## WHAT IS REQUIRED
Search the listing for the string "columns" and copy every line that contains it.

## DATASET EXCERPT
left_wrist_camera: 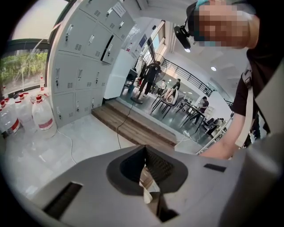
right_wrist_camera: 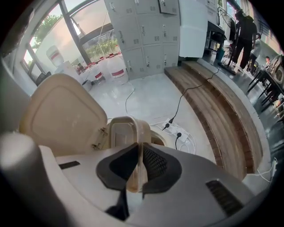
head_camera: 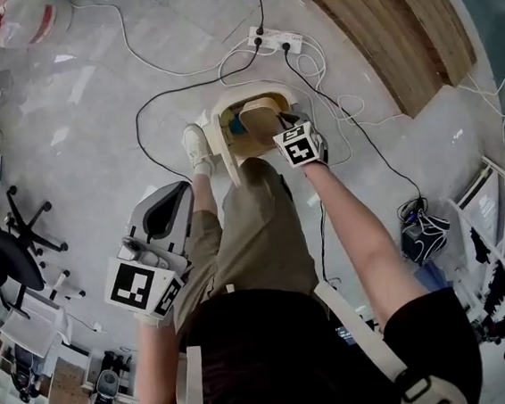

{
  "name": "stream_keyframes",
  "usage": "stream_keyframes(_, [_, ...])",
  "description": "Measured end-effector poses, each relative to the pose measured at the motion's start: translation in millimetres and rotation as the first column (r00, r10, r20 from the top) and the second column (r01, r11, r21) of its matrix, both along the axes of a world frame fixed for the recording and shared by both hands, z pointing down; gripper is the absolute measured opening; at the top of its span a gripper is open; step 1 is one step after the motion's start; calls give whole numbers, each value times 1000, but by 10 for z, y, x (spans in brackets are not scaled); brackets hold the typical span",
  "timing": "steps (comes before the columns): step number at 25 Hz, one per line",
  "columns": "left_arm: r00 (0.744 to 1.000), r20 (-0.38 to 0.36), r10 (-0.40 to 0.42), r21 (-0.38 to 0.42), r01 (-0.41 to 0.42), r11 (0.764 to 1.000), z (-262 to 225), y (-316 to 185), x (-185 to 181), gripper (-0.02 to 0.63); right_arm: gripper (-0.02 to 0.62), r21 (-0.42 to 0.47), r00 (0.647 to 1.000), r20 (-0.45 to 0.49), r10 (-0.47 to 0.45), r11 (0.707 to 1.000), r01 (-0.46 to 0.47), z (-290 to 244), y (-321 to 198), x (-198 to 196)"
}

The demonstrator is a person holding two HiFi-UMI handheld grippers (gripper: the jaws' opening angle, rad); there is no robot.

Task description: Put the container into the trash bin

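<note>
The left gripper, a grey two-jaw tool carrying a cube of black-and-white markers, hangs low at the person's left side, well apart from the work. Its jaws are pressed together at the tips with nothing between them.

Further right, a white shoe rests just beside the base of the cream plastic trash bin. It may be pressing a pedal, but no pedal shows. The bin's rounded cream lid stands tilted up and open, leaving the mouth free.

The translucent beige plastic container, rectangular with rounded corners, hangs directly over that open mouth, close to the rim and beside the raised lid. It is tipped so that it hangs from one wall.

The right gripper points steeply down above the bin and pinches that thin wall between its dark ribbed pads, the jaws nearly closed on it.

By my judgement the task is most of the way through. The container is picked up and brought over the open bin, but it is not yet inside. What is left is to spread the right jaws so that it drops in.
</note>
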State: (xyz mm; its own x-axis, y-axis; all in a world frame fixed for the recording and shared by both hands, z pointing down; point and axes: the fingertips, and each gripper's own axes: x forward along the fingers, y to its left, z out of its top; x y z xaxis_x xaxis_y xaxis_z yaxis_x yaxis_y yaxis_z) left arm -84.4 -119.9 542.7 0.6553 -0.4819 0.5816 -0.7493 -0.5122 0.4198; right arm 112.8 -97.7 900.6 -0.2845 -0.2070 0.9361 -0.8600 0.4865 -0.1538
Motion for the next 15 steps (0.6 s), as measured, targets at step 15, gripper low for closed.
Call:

## SOLUTION FOR THIS TASK
  "timing": "steps (comes before the columns): step number at 25 Hz, one per line",
  "columns": "left_arm: r00 (0.744 to 1.000), r20 (-0.38 to 0.36), r10 (-0.40 to 0.42), r21 (-0.38 to 0.42), r01 (-0.41 to 0.42), r11 (0.764 to 1.000), z (-262 to 225), y (-316 to 185), x (-185 to 181), gripper (-0.02 to 0.63); right_arm: gripper (-0.02 to 0.62), r21 (-0.42 to 0.47), r00 (0.647 to 1.000), r20 (-0.45 to 0.49), r10 (-0.47 to 0.45), r11 (0.707 to 1.000), r01 (-0.46 to 0.47), z (-290 to 244), y (-321 to 198), x (-198 to 196)"

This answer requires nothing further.